The Delphix copy of your source takes a similar amount of time as a normal full database backup. This is an important point to consider for applications that runs almost 24/7 in production. Delphix copy is supposed to be non-intrusive ( minimum impact to the performance of your application when a Delphix copy is being made as the backup reads data from disk directly not from the memory. There will be little I/O contention for loaded system). For larger database, the database backup will take a long time. It is strongly recommended that you create a copy of the database over the weekend or on demand.
If Delphix does not support the backup mechanism that your company is using, Delphix has to run native copy only backup. So each delta copy of the database will be a full copy.

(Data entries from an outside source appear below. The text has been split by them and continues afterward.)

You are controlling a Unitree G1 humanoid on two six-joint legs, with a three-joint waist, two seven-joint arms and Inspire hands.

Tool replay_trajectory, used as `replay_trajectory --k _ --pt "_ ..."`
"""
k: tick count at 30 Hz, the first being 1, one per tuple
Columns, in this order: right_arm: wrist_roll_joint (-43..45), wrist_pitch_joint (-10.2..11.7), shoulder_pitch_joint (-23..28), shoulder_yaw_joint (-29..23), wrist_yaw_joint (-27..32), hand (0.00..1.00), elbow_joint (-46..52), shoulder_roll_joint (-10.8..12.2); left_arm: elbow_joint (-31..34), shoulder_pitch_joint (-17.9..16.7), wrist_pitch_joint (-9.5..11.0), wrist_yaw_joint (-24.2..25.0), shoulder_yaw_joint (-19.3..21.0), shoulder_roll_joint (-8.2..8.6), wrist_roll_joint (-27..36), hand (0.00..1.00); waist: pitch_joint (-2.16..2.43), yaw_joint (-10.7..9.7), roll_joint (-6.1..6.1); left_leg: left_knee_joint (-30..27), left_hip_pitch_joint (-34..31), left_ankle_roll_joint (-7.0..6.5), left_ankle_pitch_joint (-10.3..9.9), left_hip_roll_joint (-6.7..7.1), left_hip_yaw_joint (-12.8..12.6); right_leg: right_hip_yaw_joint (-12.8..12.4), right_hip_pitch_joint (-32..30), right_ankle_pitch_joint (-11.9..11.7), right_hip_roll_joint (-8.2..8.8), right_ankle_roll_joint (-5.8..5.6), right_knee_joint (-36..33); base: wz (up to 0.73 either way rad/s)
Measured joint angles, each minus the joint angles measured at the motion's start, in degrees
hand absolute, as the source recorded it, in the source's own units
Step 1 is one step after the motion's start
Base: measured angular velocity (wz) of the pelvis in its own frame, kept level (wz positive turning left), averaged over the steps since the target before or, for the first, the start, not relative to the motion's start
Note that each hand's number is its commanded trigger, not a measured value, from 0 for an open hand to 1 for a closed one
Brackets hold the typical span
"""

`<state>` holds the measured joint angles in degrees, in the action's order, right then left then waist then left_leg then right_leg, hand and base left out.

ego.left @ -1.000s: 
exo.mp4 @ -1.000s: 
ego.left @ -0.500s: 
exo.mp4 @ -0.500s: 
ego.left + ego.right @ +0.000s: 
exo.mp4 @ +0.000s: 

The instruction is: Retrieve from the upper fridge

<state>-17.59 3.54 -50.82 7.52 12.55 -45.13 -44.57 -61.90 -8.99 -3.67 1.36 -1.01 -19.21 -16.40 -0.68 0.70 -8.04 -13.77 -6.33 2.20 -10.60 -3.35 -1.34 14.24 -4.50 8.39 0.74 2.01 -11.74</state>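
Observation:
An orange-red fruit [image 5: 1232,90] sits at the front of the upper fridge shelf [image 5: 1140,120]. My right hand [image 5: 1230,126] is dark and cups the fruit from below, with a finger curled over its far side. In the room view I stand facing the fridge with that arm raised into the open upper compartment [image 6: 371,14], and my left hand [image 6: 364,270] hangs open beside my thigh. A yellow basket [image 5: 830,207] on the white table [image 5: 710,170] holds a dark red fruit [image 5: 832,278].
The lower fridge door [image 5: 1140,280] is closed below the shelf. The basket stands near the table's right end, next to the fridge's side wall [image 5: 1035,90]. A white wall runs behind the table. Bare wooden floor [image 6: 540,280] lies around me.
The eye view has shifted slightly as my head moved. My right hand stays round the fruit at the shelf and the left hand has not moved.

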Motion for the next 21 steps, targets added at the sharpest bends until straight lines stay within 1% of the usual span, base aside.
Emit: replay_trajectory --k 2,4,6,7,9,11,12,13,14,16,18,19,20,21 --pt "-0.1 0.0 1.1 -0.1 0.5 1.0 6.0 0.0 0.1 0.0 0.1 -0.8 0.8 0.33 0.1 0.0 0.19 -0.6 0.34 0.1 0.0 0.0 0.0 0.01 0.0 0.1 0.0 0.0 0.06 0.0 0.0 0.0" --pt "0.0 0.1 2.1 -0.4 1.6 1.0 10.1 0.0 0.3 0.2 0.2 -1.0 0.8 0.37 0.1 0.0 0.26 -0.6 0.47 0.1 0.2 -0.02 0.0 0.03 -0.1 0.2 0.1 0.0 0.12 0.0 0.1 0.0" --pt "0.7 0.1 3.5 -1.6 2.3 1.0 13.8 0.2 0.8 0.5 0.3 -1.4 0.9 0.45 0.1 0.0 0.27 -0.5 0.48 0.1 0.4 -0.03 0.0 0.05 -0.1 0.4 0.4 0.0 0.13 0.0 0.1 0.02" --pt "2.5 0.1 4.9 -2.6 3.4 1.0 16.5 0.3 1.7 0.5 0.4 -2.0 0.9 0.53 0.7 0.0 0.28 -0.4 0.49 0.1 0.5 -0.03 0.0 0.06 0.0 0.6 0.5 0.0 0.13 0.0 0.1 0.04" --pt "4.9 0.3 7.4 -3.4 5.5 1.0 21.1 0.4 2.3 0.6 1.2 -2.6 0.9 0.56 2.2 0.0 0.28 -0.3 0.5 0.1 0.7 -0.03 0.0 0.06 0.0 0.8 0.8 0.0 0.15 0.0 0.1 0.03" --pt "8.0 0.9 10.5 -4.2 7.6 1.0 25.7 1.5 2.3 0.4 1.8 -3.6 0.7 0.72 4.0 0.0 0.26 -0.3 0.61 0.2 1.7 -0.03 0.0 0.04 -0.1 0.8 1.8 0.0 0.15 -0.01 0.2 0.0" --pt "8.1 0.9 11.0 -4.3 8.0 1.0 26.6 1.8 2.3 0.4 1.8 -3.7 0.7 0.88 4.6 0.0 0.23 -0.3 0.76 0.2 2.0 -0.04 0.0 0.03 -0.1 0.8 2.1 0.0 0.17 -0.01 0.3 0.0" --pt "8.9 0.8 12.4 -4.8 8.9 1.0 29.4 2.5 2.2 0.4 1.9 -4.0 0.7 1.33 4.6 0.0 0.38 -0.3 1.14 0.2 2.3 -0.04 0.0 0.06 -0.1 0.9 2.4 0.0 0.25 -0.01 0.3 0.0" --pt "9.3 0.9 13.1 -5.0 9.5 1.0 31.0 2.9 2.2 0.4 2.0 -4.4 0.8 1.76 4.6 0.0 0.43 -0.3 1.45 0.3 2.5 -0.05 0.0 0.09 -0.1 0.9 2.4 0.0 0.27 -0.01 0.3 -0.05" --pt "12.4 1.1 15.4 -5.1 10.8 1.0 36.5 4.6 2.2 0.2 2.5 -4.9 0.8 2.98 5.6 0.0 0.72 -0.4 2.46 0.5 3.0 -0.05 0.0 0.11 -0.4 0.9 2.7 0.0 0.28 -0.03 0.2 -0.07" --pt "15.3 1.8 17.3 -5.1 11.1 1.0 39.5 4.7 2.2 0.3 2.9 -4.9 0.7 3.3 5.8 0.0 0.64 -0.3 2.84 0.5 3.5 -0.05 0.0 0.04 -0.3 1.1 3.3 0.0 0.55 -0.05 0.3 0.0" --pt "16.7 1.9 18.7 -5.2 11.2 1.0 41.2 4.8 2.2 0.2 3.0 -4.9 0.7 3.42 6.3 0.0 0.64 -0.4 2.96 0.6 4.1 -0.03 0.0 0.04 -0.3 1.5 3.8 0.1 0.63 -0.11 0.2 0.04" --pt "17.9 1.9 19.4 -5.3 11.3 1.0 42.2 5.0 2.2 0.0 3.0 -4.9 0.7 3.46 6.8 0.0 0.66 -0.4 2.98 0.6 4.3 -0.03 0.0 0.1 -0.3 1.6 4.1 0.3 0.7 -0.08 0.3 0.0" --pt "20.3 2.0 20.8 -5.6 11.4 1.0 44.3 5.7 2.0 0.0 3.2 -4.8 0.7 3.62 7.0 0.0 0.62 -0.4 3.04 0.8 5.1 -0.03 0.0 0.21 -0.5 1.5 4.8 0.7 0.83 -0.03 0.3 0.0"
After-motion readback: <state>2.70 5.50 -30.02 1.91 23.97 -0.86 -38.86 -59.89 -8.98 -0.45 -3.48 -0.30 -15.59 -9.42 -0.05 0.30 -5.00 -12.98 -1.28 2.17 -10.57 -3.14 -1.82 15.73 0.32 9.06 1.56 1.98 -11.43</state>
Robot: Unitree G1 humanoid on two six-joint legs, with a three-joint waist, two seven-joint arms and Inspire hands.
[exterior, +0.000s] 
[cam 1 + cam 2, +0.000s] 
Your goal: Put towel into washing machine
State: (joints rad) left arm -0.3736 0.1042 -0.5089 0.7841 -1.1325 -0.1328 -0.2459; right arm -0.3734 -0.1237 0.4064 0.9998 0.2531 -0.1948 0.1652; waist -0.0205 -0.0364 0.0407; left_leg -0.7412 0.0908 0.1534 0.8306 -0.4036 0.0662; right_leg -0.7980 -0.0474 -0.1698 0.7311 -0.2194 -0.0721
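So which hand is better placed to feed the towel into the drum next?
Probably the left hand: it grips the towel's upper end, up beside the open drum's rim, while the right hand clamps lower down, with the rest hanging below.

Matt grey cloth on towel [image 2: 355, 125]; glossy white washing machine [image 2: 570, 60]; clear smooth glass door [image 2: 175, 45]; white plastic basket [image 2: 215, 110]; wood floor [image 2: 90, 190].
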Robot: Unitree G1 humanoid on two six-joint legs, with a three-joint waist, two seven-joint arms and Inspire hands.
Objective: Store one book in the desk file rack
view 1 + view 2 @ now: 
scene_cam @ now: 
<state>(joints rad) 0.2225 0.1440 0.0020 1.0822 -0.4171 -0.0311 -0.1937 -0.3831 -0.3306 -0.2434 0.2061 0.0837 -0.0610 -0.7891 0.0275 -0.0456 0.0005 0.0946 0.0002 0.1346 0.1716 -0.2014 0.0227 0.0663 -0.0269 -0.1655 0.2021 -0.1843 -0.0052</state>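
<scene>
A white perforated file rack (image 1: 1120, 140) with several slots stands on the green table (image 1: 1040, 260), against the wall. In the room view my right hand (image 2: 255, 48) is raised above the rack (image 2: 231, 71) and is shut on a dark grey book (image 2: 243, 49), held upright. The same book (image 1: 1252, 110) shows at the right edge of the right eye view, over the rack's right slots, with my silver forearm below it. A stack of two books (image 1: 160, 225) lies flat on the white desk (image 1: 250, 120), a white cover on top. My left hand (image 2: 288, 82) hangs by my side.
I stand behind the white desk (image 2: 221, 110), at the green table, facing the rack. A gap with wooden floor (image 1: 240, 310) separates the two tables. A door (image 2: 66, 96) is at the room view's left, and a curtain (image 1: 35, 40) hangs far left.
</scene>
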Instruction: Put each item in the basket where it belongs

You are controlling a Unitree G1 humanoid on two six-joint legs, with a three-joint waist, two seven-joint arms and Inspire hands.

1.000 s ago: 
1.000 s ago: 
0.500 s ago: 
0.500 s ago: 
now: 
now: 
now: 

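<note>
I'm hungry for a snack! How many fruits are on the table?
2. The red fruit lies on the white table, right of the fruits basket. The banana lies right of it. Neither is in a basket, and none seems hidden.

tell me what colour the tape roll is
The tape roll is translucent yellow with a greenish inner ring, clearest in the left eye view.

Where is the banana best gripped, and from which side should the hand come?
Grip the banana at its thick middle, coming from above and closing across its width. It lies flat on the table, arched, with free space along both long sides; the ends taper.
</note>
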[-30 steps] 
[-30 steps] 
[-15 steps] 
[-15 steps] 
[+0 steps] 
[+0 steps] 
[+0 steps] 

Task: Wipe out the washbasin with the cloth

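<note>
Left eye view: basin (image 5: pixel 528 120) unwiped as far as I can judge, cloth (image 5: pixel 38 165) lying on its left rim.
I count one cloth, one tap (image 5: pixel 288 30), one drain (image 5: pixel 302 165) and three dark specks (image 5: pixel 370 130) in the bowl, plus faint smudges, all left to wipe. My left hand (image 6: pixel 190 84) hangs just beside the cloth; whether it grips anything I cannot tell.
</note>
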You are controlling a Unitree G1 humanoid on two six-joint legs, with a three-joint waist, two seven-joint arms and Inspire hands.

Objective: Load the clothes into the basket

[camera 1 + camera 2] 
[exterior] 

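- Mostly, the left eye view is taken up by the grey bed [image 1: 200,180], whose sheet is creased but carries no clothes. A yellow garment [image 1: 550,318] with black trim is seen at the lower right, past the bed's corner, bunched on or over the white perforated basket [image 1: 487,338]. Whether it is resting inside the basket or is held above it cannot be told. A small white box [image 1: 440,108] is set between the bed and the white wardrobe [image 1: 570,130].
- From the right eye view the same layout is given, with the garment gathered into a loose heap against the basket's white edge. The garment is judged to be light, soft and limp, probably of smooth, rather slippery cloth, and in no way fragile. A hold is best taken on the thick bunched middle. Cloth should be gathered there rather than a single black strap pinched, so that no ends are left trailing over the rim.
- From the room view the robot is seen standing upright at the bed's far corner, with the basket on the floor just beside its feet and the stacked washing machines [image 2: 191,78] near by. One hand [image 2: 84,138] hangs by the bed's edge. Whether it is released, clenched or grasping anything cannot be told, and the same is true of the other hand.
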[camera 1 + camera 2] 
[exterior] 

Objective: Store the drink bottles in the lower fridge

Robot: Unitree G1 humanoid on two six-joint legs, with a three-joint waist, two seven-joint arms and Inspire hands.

For Example: For us, the backup of 1.4 terabytes database took 7-9 hours. An important factor to consider when setting up Delphix in prod. Because of this it is important to understand how often you need a copy made – daily, weekly monthly etc. or on demand.
Target Server DB
An application can not directly use a Delphix copy – the compressed copy needs to be restored to a virtual or physical database on a server. You can use a VDB for your target DB.
Please test your application with a Delphix copy/snapshot process to ensure it works without issues – that it will not cause data corruption. We did a pre and a post comparison. Our pre was a full regression run using our original DB and our post is a regression run using a Delphix copy (This is the copy that was restored to our target VDB).
Our regression results were identical between the two sets of runs. Which gave me confidence in the product.
We did notice a difference in performance. Our application batch run with the original DB used to take 15 minutes. Using the Delphix copy restored target database, the application batch now took 36 minutes. Keep in mind there are differences between the original DB hardware specifications and the virtual target server specifications. Differences in the number of CPU, memory etc. For this specific application the twenty one minute increase in regression was acceptable. We do have other areas where such an increase in application run time will not be acceptable.
For performance critical applications I recommend working with the your infrastructure teams to obtain a target server with a similar configuration as your source server to minimize performance impact.
An interesting read I came across when reading about Delphix performance:
Jet Stream is a framework provided by Delphix for self-service data management. Once a source and a target is setup in Jetstream and the correct permissions setup, using a web interface we were able to make backups and do restores with few clicks. The web interface for Jetstream is very user friendly. Our data refreshes took less than 15 minutes – the original size for this database is around 1.4 terabyte. For someone whose life revolves around various data refreshes for different applications this was amazing to see.
Next steps for us
- We are looking to set up Delphix for an application that uses Sybase databases.